> _Action item_
The number of lines below containing the word "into" is all that should be returned.

[Start of section]

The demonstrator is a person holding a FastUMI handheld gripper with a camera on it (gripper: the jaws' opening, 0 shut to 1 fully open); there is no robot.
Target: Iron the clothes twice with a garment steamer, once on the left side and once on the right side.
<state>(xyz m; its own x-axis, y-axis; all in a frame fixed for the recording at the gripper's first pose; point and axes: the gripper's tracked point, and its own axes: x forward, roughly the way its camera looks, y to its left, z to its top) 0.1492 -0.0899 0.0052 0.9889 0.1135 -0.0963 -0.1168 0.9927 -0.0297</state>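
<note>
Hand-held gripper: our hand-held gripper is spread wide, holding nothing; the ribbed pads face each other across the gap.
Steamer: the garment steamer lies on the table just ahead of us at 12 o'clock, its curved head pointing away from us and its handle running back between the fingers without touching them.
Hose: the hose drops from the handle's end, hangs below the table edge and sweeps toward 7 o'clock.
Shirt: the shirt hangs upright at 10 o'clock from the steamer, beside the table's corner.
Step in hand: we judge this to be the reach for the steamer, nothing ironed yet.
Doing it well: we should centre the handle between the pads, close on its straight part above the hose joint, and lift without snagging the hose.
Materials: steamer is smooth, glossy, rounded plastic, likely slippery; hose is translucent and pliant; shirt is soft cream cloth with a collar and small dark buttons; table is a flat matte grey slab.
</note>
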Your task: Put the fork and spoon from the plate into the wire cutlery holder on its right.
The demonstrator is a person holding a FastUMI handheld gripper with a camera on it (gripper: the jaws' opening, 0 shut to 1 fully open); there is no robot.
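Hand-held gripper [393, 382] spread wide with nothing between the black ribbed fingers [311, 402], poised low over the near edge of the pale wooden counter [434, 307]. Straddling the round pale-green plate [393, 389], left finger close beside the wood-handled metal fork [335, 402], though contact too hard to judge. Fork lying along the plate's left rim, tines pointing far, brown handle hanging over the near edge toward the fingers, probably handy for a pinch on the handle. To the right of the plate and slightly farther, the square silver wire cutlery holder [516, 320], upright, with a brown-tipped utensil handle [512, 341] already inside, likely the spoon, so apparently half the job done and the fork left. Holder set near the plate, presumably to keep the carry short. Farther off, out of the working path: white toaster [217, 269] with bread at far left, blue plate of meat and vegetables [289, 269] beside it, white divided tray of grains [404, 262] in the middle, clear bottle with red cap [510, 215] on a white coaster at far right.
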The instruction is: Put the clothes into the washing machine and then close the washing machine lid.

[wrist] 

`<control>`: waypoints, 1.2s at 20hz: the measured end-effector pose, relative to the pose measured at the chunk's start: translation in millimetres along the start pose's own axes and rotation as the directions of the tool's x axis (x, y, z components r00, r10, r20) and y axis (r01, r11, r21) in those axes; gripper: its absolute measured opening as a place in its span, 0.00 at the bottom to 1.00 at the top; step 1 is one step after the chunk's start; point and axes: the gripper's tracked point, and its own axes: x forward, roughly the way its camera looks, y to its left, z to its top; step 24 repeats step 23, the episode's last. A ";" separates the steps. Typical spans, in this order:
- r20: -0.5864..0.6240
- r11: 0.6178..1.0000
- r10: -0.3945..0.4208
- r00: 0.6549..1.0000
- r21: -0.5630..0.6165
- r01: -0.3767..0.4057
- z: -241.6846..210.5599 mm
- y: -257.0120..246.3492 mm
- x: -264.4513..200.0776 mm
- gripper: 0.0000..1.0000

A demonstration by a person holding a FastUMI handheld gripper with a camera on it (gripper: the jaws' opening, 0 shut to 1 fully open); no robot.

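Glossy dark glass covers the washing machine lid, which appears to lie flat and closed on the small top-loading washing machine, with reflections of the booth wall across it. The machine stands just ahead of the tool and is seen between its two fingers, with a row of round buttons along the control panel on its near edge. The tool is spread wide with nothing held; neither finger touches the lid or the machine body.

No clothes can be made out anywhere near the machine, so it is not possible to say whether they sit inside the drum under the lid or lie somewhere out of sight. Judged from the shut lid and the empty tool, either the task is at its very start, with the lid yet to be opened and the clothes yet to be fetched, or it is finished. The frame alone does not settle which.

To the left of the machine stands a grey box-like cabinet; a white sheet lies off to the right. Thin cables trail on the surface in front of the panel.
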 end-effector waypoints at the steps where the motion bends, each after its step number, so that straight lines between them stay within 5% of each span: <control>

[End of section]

> _Written solution_
2